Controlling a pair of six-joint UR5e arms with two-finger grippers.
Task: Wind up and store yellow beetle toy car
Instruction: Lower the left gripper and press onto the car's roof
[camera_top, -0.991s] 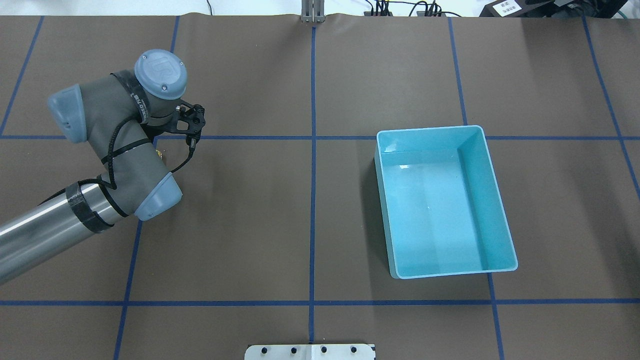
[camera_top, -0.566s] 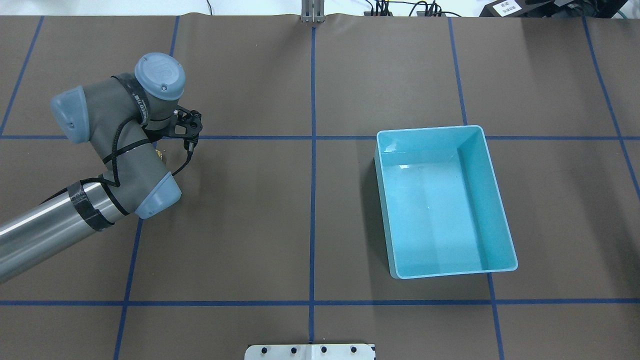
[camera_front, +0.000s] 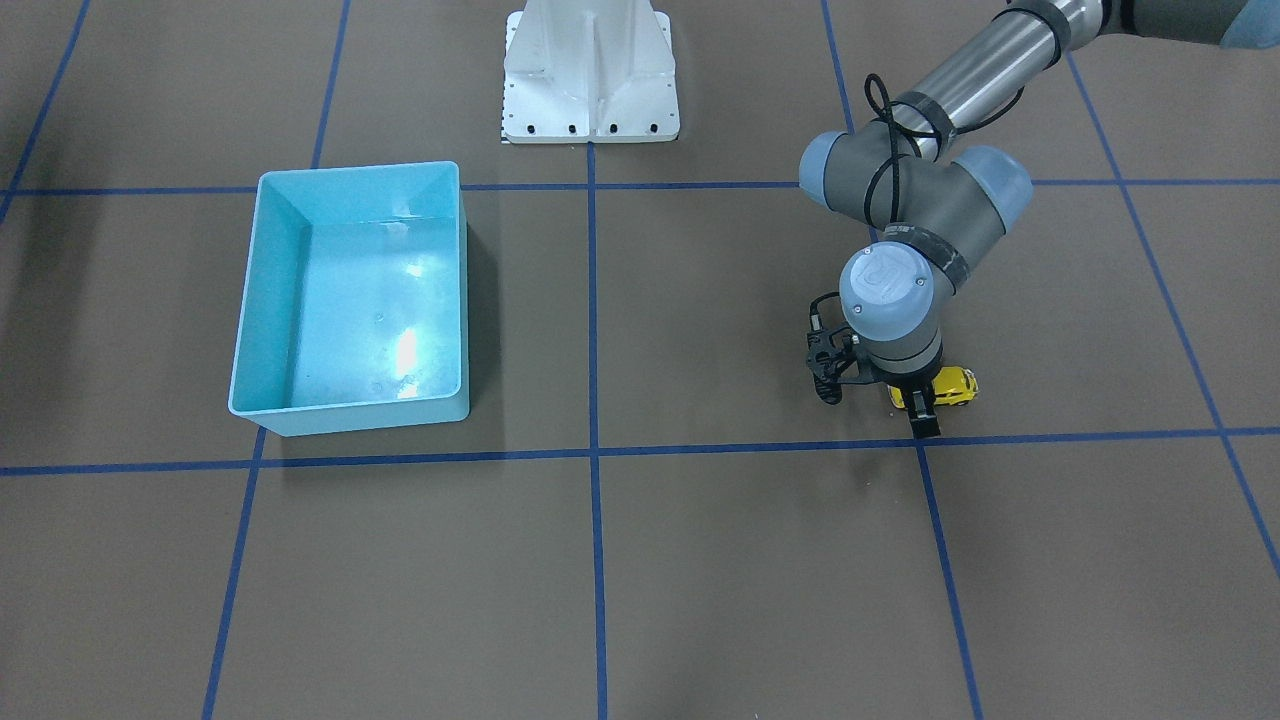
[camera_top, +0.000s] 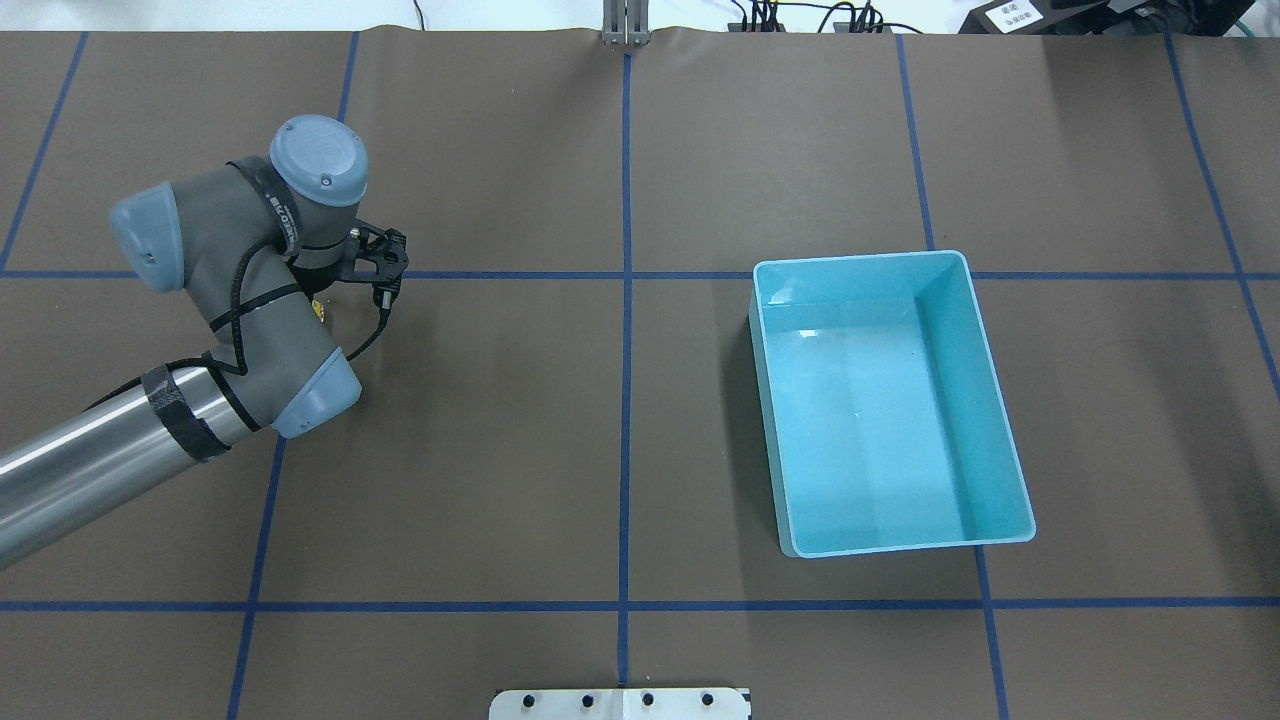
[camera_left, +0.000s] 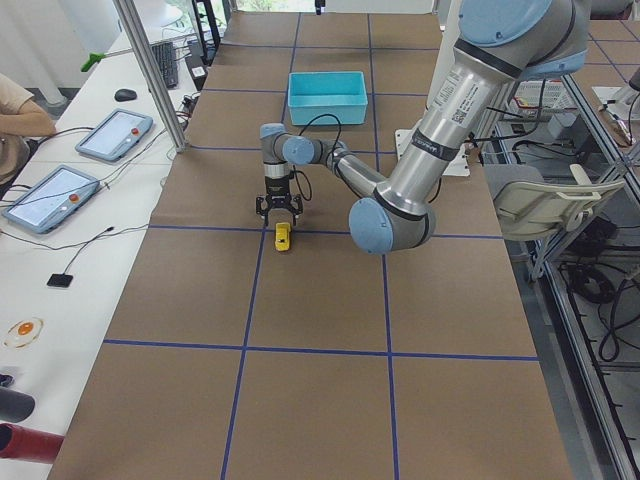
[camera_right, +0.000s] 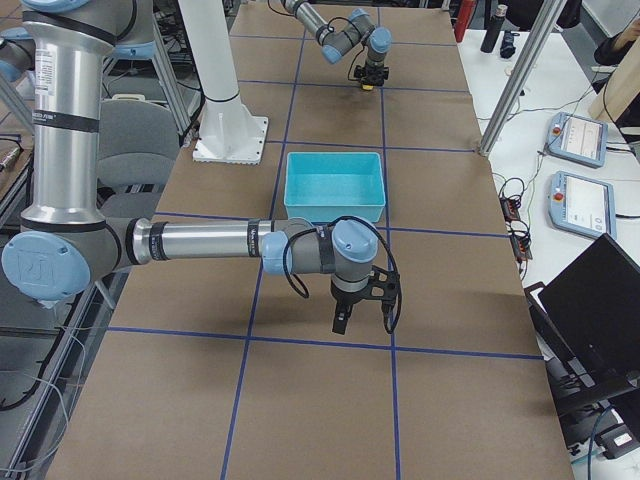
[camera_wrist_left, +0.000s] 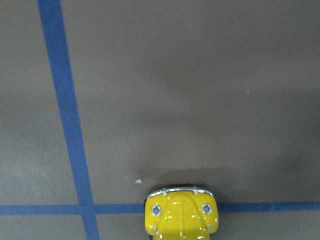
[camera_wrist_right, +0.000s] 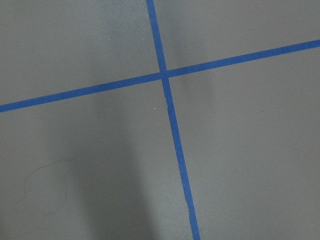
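Small shift in the last second: the left arm (camera_top: 250, 300) rolls slightly at the wrist, so from overhead its black bracket sits a touch lower and closer in, and the light-blue bin (camera_top: 862, 257) is right where it was. The left gripper (camera_front: 918, 402) points straight down at the table (camera_top: 480, 450), low over the yellow beetle toy car (camera_front: 955, 385). From the front I see one black finger on the near side of the car, about touching it. The other finger is hidden under the wrist, so I can't tell whether the jaws are clamped on the car or just straddling it. The car is on its wheels on the robot's left side of the table, lying across one of the blue tape lines (camera_top: 625, 400) near a crossing. It is well apart from the bin, which is over on the robot's right half with nothing in it. The left wrist camera catches only the car's nose at the bottom edge, with chrome bumper and two headlights, and no fingers in shot. The right gripper (camera_right: 365, 322) hangs pointing down over bare table on the far side of the bin. It shows only in the side view, so I can't tell its jaw state either. Its wrist camera sees just a tape crossing.
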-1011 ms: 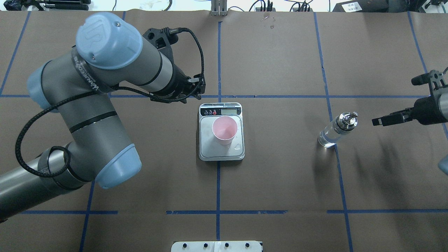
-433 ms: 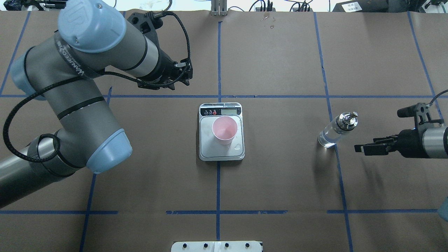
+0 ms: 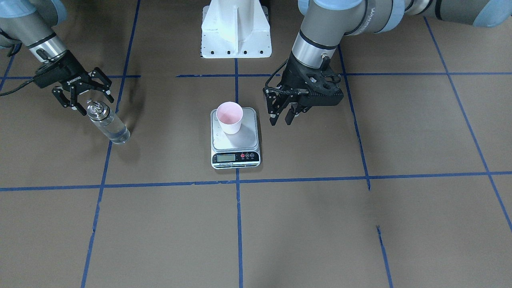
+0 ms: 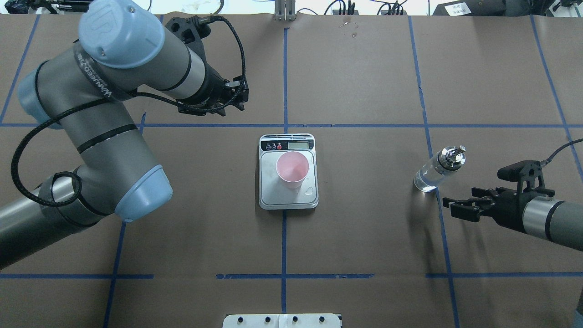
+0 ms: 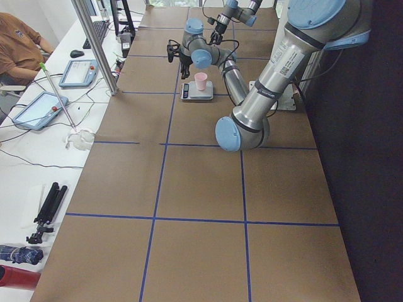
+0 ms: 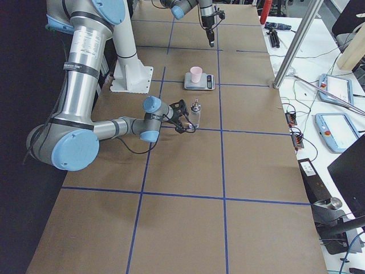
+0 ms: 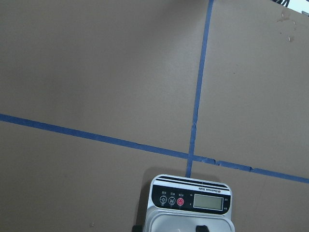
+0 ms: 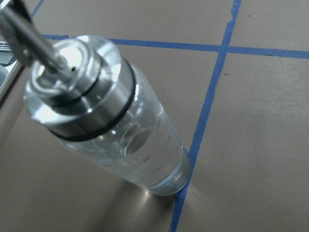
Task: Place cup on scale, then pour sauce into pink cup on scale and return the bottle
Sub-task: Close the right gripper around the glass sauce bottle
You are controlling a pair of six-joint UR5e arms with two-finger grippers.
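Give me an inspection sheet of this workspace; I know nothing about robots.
Surface: brown table, blue tape grid.
Job's things: pink cup upright on the scale; bottle upright on the table, liquid inside.
Clutter: small marks near the far edge.
Grippers: left pincer open, empty, apart from the scale; right pincer open, close to the bottle, not gripping it.
Cables: black cable looped along the left arm.
Surroundings: side desk with tablets, a seated person.

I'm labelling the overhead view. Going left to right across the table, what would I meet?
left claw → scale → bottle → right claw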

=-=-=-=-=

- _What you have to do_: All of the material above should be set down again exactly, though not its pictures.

- _Output of the exercise_:
Controlling a pair of six-joint UR5e arms with two-finger grippers.
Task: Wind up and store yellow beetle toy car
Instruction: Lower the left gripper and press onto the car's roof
[camera_top, -0.991s] 
[camera_top, -0.566s] 
[camera_front, +0.000s] 
[camera_top, +0.000s] 
[camera_left, +0.000s] 
[camera_right, +0.000s] 
[camera_wrist_left, +0.000s] 
[camera_wrist_right, +0.000s] 
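Small shift in the last second: the left arm (camera_top: 250, 300) rolls slightly at the wrist, so from overhead its black bracket sits a touch lower and closer in, and the light-blue bin (camera_top: 862, 257) is right where it was. The left gripper (camera_front: 918, 402) points straight down at the table (camera_top: 480, 450), low over the yellow beetle toy car (camera_front: 955, 385). From the front I see one black finger on the near side of the car, about touching it. The other finger is hidden under the wrist, so I can't tell whether the jaws are clamped on the car or just straddling it. The car is on its wheels on the robot's left side of the table, lying across one of the blue tape lines (camera_top: 625, 400) near a crossing. It is well apart from the bin, which is over on the robot's right half with nothing in it. The left wrist camera catches only the car's nose at the bottom edge, with chrome bumper and two headlights, and no fingers in shot. The right gripper (camera_right: 365, 322) hangs pointing down over bare table on the far side of the bin. It shows only in the side view, so I can't tell its jaw state either. Its wrist camera sees just a tape crossing.
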-1011 ms: 
-433 ms: 
+0 ms: 
+0 ms: 
+0 ms: 
+0 ms: 
+0 ms: 
+0 ms: 
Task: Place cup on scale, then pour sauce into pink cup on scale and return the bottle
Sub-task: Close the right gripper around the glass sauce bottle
You are controlling a pair of six-joint UR5e arms with two-finger grippers.
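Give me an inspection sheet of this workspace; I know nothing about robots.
Surface: brown table, blue tape grid.
Job's things: pink cup upright on the scale; bottle upright on the table, liquid inside.
Clutter: small marks near the far edge.
Grippers: left pincer open, empty, apart from the scale; right pincer open, close to the bottle, not gripping it.
Cables: black cable looped along the left arm.
Surroundings: side desk with tablets, a seated person.

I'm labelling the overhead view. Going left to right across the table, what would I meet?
left claw → scale → bottle → right claw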

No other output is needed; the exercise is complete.